Мы шли на север через теплые спокойные моря, заглядывая в мелкие проливы, останавливаясь тут и там на островах с разными интересными названиями: Тихое местечко (Маягуана), Рыбная отмель (Кей-Лобос), острова Ромовый (Рам) и Кошачий (Кэт), встречаясь то с «собратьями по труду», то с «нейтральными» людьми, то по торговым делам, то нет. Но каковы бы ни были цели обходных маневров Цезаря, результат никогда не вызывал сомнений: он наполнял трюм «Черной Мэри» монетами и драгоценностями не только для собственного удовольствия, но и для удовлетворения потребностей местных жителей, от сахара до тончайших швейных игл. А потом его корабли направлялись на север, а затем на восток к небольшому безымянному острову, не обозначенному ни на одной карте. На нем водилось много птиц и имелась гора и защищенная бухта, где бросали якорь и укрывались корабли самого разного подданства с самыми разношерстными командами.
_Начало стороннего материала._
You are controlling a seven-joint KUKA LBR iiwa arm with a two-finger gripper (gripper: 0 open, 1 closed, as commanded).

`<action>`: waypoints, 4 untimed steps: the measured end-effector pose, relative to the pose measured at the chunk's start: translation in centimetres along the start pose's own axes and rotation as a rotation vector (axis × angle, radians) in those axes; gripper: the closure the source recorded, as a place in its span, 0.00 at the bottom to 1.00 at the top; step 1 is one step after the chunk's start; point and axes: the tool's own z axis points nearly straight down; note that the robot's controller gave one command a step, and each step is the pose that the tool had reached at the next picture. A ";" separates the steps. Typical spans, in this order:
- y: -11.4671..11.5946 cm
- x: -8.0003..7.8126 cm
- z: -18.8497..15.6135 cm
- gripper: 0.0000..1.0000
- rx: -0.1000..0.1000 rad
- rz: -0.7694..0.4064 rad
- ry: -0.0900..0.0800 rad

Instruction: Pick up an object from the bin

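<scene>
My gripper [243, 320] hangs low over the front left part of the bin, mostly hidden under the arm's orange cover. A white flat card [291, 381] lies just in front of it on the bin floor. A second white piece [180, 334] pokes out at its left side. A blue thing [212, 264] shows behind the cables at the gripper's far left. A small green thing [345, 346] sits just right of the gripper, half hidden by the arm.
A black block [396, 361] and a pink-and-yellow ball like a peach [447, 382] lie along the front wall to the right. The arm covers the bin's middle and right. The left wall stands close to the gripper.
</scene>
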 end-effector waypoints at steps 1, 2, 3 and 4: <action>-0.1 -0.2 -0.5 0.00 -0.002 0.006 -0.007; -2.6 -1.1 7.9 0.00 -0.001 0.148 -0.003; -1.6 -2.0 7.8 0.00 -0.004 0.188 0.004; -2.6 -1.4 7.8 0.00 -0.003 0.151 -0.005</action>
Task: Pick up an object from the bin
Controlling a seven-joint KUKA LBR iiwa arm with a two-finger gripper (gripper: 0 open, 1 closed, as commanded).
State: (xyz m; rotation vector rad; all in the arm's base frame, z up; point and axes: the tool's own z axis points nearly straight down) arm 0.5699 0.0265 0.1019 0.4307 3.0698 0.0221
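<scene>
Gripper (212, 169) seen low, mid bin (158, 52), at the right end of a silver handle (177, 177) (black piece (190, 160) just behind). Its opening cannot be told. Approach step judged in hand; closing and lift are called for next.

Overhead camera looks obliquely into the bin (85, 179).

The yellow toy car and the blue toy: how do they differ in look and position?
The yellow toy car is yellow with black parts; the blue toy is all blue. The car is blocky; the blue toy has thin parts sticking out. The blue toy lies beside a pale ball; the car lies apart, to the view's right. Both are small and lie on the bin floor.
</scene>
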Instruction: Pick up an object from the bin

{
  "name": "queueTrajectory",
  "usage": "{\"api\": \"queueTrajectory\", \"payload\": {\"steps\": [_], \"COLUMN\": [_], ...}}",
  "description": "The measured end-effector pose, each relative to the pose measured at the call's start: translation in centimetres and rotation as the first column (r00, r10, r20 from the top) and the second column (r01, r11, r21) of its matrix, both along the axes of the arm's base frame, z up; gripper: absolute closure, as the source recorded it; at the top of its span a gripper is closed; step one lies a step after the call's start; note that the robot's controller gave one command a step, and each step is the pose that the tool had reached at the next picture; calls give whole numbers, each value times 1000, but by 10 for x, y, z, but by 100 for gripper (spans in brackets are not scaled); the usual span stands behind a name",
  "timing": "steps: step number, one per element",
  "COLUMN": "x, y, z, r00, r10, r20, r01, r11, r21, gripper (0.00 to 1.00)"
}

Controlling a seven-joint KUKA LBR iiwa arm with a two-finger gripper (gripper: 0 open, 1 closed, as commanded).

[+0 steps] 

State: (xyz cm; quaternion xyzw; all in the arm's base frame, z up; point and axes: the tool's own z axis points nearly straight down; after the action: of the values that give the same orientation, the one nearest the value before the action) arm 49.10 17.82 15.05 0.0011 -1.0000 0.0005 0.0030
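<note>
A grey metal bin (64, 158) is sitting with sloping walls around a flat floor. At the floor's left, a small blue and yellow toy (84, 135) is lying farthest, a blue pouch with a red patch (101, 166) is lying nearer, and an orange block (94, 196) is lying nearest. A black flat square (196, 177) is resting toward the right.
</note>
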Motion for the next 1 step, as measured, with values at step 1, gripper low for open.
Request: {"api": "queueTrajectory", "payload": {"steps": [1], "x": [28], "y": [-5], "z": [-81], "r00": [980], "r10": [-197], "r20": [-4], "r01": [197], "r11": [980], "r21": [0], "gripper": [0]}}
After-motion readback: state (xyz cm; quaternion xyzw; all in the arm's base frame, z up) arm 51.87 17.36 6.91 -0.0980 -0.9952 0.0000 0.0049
Это был один из множества клочков земли, служивших преградой на пути испанским колонистам. Маленькие, песчаные, одни покрытые пышной растительностью, другие голые и настолько рыхлые, что их смывало во время прилива, а третьи покрупнее, где из зелено-голубых долин к белым облакам тянутся темные холмы. Малага-риф, нанесенный на карту и когда-то давно открытый испанцем – жертвой кораблекрушения, был, в сущности, вовсе не рифом, а сочетанием песчаной отмели, нескольких горушек, долины и болота. Тот испанец назвал его в честь места, откуда был родом. Цезарь же взял да и переименовал риф в честь самого себя.